Do female college students spend more time than male college
students watching TV? This was one of the questions investigated by
the authors of an article. Each student in a random sample of 46
male students at a university in England and each student in a
random sample of 38 female students from the same university kept a
diary of how he or she spent time over a three-week period.
For the sample of males, the mean time spent watching TV per day
was 68.3 minutes and the standard deviation was 67.5 minutes. For
the sample of females, the mean time spent watching TV per day was
93.3 minutes and the standard deviation was 89.1 minutes. Is there
convincing evidence that the mean time female students at this
university spend watching TV is greater than the mean time for male
students? Test the appropriate hypotheses using
α = 0.05.
(Use a statistical computer package to calculate the P-value. Use μmales − μfemales. Round your test statistic to two decimal places, your df down to the nearest whole number, and your P-value to three decimal places.)
| t | = |
| df | = |
| P-value | = |
State your conclusion.
Fail to reject H0. We do not have convincing evidence that the mean time female students at this university spend watching TV is greater than the mean time for male students.
Reject H0. We have convincing evidence that the mean time female students at this university spend watching TV is greater than the mean time for male students.
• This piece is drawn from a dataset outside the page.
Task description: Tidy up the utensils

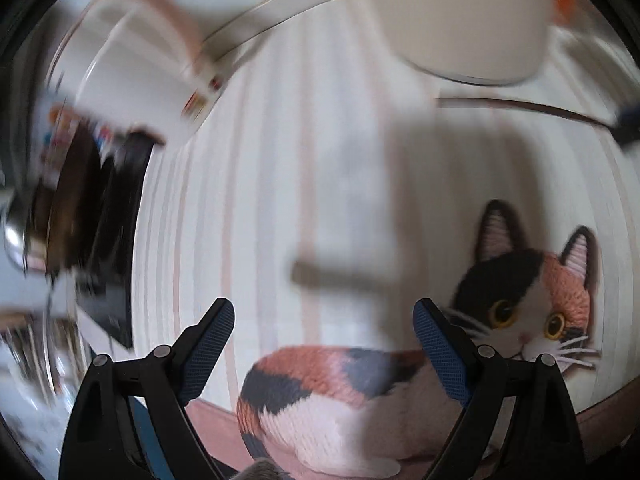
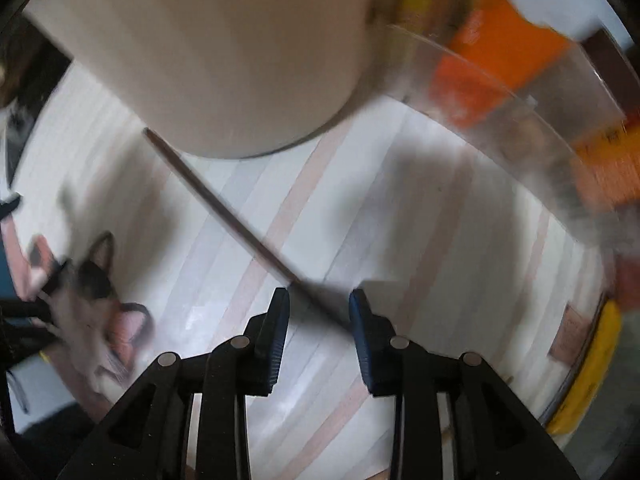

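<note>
A thin brown chopstick [image 2: 240,222] is pinched at one end by the right hand-held gripper [image 2: 319,312], its far end reaching the beige holder [image 2: 224,56] on the striped tabletop [image 2: 400,200]. The left hand-held gripper [image 1: 324,320] is spread wide, empty, above the cat embroidery [image 1: 340,392].

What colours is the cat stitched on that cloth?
The cat is calico: black, orange-pink and white patches, with yellow eyes. The left wrist view shows it best.
</note>
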`<action>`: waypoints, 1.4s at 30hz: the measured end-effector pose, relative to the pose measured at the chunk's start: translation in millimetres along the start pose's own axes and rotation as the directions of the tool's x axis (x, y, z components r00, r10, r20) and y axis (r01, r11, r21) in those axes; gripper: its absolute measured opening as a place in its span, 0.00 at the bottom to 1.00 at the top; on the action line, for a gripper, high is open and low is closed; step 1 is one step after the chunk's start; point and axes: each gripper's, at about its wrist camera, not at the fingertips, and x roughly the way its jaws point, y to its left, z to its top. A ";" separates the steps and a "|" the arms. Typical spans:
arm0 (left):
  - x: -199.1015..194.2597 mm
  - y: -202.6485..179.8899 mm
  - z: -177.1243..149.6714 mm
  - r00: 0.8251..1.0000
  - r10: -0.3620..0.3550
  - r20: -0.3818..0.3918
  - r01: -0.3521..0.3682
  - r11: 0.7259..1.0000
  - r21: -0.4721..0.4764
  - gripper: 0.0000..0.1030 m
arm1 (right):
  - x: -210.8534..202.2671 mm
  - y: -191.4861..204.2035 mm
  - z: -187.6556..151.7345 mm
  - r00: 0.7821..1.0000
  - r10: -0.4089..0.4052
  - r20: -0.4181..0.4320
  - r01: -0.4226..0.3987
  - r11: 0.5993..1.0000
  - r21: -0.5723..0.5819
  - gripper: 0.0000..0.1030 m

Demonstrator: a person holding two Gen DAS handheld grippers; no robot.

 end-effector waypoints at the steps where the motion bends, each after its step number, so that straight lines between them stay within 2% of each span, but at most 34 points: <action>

Reject H0. We do not have convincing evidence that the mean time female students at this university spend watching TV is greater than the mean time for male students.
Fail to reject H0. We have convincing evidence that the mean time female students at this university spend watching TV is greater than the mean time for male students.
Two-Sample T-Test and CI
Method
| μ₁: mean of Males |
| µ₂: mean of Females |
| Difference: μ₁ - µ₂ |
Descriptive Statistics
| Sample | N | Mean | StDev | SE Mean |
| Sample 1 | 46 | 68.3 | 67.5 | 10 |
| Sample 2 | 38 | 93.3 | 89.1 | 14 |
Estimation for Difference
| Difference | 95% Upper Bound for Difference |
| -25.0 | 4.3 |
Test
| Null hypothesis | H₀: μ₁ - µ₂ = 0 |
| Alternative hypothesis | H₁: μ₁ - µ₂ < 0 |
| T-Value | DF | P-Value |
| -1.42 | 67 | 0.079 |
Since P-value is greater than level of significance, i.e. 0.079 > 0.05, we don't have sufficient evidence to reject the null hypothesis.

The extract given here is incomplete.